[WHAT IS EXPECTED] When the listing has been read, print it out again in full, word for word.
•••••
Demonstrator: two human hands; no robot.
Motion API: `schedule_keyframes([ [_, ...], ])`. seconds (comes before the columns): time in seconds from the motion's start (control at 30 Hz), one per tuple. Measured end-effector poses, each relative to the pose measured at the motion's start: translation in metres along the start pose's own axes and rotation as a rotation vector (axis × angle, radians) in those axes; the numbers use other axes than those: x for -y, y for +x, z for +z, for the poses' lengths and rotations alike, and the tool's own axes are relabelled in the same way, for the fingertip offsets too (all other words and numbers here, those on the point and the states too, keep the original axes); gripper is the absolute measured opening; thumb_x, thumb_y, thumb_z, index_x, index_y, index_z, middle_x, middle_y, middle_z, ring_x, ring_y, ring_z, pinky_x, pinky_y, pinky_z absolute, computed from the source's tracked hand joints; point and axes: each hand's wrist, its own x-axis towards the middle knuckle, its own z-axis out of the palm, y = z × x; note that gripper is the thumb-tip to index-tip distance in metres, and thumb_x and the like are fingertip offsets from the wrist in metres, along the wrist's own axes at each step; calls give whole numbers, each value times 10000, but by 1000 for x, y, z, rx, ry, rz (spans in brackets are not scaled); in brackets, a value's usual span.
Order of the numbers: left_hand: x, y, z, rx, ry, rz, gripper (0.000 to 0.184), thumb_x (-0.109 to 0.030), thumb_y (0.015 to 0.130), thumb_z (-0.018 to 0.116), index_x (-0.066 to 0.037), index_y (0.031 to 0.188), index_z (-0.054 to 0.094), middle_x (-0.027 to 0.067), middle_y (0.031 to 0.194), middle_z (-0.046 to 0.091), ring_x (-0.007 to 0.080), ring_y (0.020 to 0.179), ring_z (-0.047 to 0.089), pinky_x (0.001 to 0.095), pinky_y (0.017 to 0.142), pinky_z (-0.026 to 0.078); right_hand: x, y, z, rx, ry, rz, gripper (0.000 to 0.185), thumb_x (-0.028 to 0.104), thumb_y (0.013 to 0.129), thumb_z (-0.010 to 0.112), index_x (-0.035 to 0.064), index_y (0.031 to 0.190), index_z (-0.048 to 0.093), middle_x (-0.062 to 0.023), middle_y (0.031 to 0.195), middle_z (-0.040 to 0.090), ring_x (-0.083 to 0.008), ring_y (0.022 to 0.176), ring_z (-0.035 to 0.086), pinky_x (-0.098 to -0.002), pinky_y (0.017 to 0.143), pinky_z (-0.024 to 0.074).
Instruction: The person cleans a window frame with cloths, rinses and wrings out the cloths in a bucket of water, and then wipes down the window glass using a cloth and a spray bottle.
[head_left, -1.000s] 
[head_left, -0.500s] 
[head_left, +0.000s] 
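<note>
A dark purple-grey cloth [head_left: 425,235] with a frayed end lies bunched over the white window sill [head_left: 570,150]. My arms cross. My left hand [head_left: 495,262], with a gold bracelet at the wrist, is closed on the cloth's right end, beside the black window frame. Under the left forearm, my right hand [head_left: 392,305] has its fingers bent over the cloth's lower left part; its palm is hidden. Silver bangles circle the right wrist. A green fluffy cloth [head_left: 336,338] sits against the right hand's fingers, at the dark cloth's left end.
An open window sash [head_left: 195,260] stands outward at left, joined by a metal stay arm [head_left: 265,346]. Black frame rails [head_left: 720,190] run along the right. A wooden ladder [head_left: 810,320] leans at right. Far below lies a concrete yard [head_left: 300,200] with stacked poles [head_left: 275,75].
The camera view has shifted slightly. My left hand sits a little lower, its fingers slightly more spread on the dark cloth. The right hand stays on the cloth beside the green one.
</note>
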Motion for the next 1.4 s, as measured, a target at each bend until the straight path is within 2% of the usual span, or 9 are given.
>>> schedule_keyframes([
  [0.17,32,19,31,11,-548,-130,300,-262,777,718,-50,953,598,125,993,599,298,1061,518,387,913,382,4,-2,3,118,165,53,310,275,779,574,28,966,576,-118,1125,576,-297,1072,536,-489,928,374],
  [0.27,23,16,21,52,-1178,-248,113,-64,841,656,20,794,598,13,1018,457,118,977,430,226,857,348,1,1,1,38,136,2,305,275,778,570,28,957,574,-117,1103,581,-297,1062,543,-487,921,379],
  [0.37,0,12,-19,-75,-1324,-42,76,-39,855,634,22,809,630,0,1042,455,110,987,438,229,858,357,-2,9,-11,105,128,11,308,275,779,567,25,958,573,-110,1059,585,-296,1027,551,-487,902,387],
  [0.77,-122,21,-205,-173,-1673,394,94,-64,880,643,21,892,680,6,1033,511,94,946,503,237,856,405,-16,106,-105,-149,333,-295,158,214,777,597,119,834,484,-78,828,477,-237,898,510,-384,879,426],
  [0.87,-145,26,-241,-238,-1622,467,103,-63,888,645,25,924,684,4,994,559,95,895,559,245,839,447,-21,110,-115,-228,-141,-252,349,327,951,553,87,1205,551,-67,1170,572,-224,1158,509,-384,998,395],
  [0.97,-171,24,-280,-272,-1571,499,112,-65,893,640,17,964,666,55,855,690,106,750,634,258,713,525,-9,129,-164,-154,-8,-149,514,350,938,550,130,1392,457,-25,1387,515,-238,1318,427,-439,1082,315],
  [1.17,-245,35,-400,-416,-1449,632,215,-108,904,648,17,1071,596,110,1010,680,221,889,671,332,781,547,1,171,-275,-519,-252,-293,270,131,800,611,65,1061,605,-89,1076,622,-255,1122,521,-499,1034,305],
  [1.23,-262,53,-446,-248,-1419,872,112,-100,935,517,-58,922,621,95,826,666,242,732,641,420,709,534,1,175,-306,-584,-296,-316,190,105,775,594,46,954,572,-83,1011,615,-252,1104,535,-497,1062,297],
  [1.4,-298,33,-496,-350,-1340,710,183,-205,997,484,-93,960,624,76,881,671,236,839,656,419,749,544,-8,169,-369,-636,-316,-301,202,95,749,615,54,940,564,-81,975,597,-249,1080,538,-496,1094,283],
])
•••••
[WRITTEN SOLUTION]
Demonstrator: two human hands; no robot.
Motion API: `schedule_keyframes([ [_, ...], ])`. seconds (comes before the columns): time in seconds from the motion's start (control at 30 Hz), one per tuple. Measured end-effector poses, each relative to the pose measured at the motion's start: translation in metres along the start pose's own axes and rotation as a rotation vector (axis × angle, radians) in those axes; the numbers use other axes than those: x for -y, y for +x, z for +z, for the poses' lengths and rotations alike, and the tool's own axes are relabelled in the same way, for the fingertip offsets too (all other words and numbers here, those on the point and the states too, keep the original axes); gripper is the absolute measured opening; thumb_x, thumb_y, thumb_z, index_x, index_y, index_z, middle_x, middle_y, middle_z, ring_x, ring_y, ring_z, pinky_x, pinky_y, pinky_z absolute, computed from the source's tracked hand joints; point and axes: each hand's wrist, its own x-axis towards the middle knuckle, its own z-axis out of the palm, y = z × x; note that gripper is the thumb-tip to index-tip distance in metres, and thumb_x and the like are fingertip offsets from the wrist in metres, along the wrist's own axes at each step; calls give whole numbers, each value times 10000, but by 1000 for x, y, z, rx, ry, rz (spans in brackets are not scaled); in brackets, a value's usual span.
Order of the numbers: left_hand: x, y, z, rx, ry, rz, gripper (0.000 to 0.184), thumb_x (-0.109 to 0.030), thumb_y (0.015 to 0.130), thumb_z (-0.018 to 0.116), index_x (-0.066 to 0.037), index_y (0.031 to 0.188), index_z (-0.054 to 0.094), middle_x (-0.027 to 0.067), middle_y (0.031 to 0.194), middle_z (-0.046 to 0.091), ring_x (-0.007 to 0.080), ring_y (0.020 to 0.179), ring_z (-0.047 to 0.089), pinky_x (0.001 to 0.095), pinky_y (0.017 to 0.142), pinky_z (-0.026 to 0.078); right_hand: x, y, z, rx, ry, rz, gripper (0.000 to 0.185), thumb_x (-0.028 to 0.104), thumb_y (0.013 to 0.129), thumb_z (-0.010 to 0.112), index_x (-0.035 to 0.064), index_y (0.031 to 0.190), index_z (-0.048 to 0.093), middle_x (-0.062 to 0.023), middle_y (0.031 to 0.195), middle_z (-0.040 to 0.090), ring_x (-0.083 to 0.008), ring_y (0.022 to 0.176), ring_z (-0.035 to 0.086), pinky_x (-0.098 to -0.002), pinky_y (0.017 to 0.143), pinky_z (-0.024 to 0.074).
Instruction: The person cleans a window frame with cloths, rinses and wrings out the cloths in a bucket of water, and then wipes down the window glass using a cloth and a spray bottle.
[head_left, -1.000s] 
[head_left, -0.500s] 
[head_left, +0.000s] 
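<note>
A dark purple-grey cloth [head_left: 425,235] with a frayed end lies bunched over the white window sill [head_left: 570,150]. My arms cross. My left hand [head_left: 495,262], with a gold bracelet at the wrist, is closed on the cloth's right end, beside the black window frame. Under the left forearm, my right hand [head_left: 392,305] has its fingers bent over the cloth's lower left part; its palm is hidden. Silver bangles circle the right wrist. A green fluffy cloth [head_left: 336,338] sits against the right hand's fingers, at the dark cloth's left end.
An open window sash [head_left: 195,260] stands outward at left, joined by a metal stay arm [head_left: 265,346]. Black frame rails [head_left: 720,190] run along the right. A wooden ladder [head_left: 810,320] leans at right. Far below lies a concrete yard [head_left: 300,200] with stacked poles [head_left: 275,75].
The camera view has shifted slightly. My left hand sits a little lower, its fingers slightly more spread on the dark cloth. The right hand stays on the cloth beside the green one.
</note>
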Motion for the next 1.4 s, as measured, a target at each bend until the straight path is within 2% of the usual span, or 9 are given.
>>> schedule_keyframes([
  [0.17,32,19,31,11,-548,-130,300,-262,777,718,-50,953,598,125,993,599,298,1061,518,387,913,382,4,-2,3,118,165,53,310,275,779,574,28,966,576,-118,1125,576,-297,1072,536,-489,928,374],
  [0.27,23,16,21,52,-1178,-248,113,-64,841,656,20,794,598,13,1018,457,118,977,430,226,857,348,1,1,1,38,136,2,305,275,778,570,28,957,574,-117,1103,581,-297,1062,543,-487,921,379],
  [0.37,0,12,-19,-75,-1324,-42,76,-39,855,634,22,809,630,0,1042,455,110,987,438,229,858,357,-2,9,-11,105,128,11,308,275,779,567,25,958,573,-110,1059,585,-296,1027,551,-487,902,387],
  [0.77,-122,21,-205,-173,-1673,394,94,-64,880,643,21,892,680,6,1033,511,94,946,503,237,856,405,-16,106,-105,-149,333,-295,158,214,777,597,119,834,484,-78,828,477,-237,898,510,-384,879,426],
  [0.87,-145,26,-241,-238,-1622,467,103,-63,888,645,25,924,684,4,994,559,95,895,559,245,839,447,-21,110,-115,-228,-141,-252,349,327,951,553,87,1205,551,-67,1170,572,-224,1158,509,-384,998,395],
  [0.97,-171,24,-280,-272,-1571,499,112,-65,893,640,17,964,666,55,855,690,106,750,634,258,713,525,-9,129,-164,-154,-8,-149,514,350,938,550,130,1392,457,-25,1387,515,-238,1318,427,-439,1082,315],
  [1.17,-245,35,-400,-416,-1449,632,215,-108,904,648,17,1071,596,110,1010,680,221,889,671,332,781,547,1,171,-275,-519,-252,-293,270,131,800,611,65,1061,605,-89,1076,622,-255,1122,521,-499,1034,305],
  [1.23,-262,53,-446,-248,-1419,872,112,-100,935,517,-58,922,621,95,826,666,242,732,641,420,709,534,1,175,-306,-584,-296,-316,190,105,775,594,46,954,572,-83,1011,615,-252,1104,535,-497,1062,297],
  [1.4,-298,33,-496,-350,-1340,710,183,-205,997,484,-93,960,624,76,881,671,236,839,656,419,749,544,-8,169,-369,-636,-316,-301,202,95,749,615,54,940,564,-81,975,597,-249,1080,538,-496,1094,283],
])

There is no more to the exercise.